Frankly, I think that is at best naive. The consumer brand is, again, an artefact of 20th century economics, and the true currency of the digital age is discoverability. Uber won not because of their incredible emotional mass storytelling on TV (do they even do TV adverts, and would they even get the reach from them to accomplish that in 2026?), but because they consolidated taxi firms into one place, creating a new and superior user experience in the process versus the traditional ringing around various random providers in the hope that, maybe, a taxi might turn up, possibly, who can tell. (Not to mention a review system that disincentivised some drivers from the awkward thinly vailed racist rant about ‘that there London’ that made the average trip home such a joy!).

It’s the UX, not the brand, that differentiates every successful large scale business in the 21st century.

To just control of the product experience that over to OpenAI would be insane! They would just be giving control of their moat away. But it’s also not an option to simply opt out of AI – ChatGPT is the fastest growing tech product in history, and any organisation ultimately has to meet the customer where the customer is.

What’s needed is a method of to established an alternative to the pageview as the point of value exchange. And into that void, enter MCP.

MCP and the ownership of the experience

While still a fairly early-stage technology, Model Context Protocol or MCP is fast emerging as a standard for LLMs to communicate directly with other systems. It’s being positioned firstly as a solution for agentic systems to interact – the protocol that an LLM can use to tell a robot vacuum cleaner to start, or to request information from a SaaS data provider.

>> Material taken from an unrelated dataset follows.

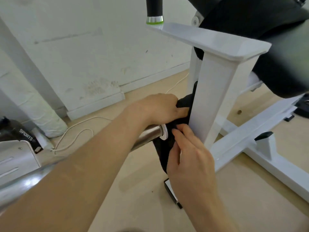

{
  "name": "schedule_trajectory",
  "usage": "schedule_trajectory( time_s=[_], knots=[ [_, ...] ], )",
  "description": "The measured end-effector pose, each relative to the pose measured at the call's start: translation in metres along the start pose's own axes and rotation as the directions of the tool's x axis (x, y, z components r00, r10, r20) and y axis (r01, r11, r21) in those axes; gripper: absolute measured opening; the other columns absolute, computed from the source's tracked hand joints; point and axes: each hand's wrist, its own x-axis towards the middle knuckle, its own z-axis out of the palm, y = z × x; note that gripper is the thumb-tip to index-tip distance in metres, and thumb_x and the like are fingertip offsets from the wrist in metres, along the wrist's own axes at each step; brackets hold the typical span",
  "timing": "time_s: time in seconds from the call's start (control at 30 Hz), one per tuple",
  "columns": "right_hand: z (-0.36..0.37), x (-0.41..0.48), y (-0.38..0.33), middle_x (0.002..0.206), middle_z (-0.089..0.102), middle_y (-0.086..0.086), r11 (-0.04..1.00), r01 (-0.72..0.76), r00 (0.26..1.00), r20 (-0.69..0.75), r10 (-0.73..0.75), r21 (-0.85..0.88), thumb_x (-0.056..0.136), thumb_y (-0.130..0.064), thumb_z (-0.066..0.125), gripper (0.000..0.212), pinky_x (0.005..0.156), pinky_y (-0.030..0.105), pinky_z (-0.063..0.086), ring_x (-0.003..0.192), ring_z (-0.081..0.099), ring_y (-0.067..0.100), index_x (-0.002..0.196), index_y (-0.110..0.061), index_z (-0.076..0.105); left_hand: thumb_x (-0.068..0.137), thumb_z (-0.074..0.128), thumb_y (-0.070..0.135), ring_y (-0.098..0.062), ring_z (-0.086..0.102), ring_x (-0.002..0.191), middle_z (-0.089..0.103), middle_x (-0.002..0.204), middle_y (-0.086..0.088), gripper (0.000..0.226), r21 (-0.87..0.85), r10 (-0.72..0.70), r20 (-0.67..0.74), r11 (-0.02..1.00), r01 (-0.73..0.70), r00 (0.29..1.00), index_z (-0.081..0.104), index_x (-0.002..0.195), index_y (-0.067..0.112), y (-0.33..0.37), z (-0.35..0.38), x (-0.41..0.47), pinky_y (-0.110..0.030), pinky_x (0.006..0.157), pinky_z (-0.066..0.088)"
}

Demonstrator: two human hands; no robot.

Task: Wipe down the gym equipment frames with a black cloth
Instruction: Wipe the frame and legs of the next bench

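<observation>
Closest in, a bare left forearm runs from seven o'clock up to the centre, and the left hand has its fingers curled round a bunched fold of the black cloth, holding it to the left edge of the white square-section upright post of the gym frame. Just below, at five o'clock, the right hand comes in with its fingers nearly straight, laid over the lower part of the same cloth and pressing it beside the post. So the hands are close together, one above the other, both on the cloth, which hangs dark down past the right hand's knuckles. A shiny chrome round bar sticks out towards nine o'clock, passing under the left wrist. Up at twelve o'clock hangs a black cylindrical grip with a chrome-and-green ring; at one to two o'clock sits a black padded cushion. A thin white cable loops over the pale wooden floor at nine o'clock, near a black bag lettered SPORTS.
</observation>
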Motion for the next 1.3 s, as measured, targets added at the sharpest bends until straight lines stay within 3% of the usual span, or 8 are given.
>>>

It is to AI what HTTP was to the web browser. A way of standardising communication between various systems in a way that promotes interoperation.

That in-turn creates a new ‘chokepoint’ for value extraction, recreating a point of leverage for brands.

The MCP prompt and response creates a moment where organisations can both create and exchange value, requiring something in return from their customers that aligns with their strategic product and marketing goals. It provides an opportunity to interact in a differentiated way, offering something that’s beyond not the proverbial Sandwich delivery API.

MCP is just one part of the emerging stack, of course. Vector Databases also change how data is stored, moving from the rigid exact match of SQL to a database of concepts that can be mixed and remixed in response to the customers prompt.

This change requires organisations to think holistically, from a product level on down, about how their services can fit into this paradigm. Simply sticking an MCP endpoint onto a web server is not going to be enough, just as simply sticking a print brochure on the web wasn’t enough in 1998. The companies that will win will be those that have products built around these new economic models, not those built around web-based economics.

AEO is, ultimately, not simply a technology problem. It’s a product and business model one too. The web rewarded those who understood links and views. AI will reward those who understand interfaces, protocols, and the new points of economic leverage.